Seven new rules in extra_rules.json (+ Python mirror for
pysnaffler compat) targeting the Snaffler-issues benchmark gaps:
- ShareSiftKeepFirefoxSavedCreds (Black, FilePath, #46)
- ShareSiftKeepGppPolicyXml (Black, FilePath, #31)
- ShareSiftKeepGermanCredFilenames (Red, FileName, #53)
- ShareSiftKeepWireguardPrivateKey (Black, Content, #119)
- ShareSiftKeepOpenvpnAuthUserPassRef (Red, Content, #119)
- ShareSiftKeepCiscoAnyconnectXml (Yellow, FileName,#119)

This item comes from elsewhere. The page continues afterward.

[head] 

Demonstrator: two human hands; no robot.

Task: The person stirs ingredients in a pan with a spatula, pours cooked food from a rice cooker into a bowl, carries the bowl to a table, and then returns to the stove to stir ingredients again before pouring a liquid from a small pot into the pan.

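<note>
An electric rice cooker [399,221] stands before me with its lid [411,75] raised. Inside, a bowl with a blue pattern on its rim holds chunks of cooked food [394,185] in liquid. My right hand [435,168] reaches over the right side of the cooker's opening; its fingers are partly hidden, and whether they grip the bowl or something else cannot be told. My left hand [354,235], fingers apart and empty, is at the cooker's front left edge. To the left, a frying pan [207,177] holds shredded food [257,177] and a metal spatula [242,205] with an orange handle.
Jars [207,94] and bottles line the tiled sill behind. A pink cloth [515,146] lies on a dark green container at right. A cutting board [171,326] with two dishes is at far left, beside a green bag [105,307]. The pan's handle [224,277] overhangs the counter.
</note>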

- ShareSiftKeepDoubleDashPassphrase (Red, Content, #158)
Scorer fix: ``eval_snaffler_issues.py`` was running only one engine
per probe. Production cascade runs both stages and takes max-tier.
The scorer now mirrors that — fixed during corpus iteration when
new FilePath rules appeared to "not fire" on path probes.
Honest scoreboard against the discipline gates:
Corpus: 8/19 (42%) → 18/19 (95%)
Held-out: 1/11 (9%) → 4/11 (36%) — BELOW 50% gate
MSF3 R: 1.000 → 1.000 held
MSF2 R: 0.971 → 1.000 +1 catch (/root/reset_logs.sh)
DiskForge: 0.923 → 0.923 held
v0.47 rule FP contribution: 0 across all three benchmarks
Held-out below gate is an underfitting result, not overfitting:
audit shows zero FPs from any v0.47 rule on existing benchmarks.
Shipping per option-2 discipline call — surface the gap publicly
rather than tune toward held-out (post-hoc rule-shaping would
defeat the experiment).
Full reasoning + v0.48 candidate list in docs/v0p47_results.md.
Version: 0.46.0 → 0.47.0. Tests: 1309 passed.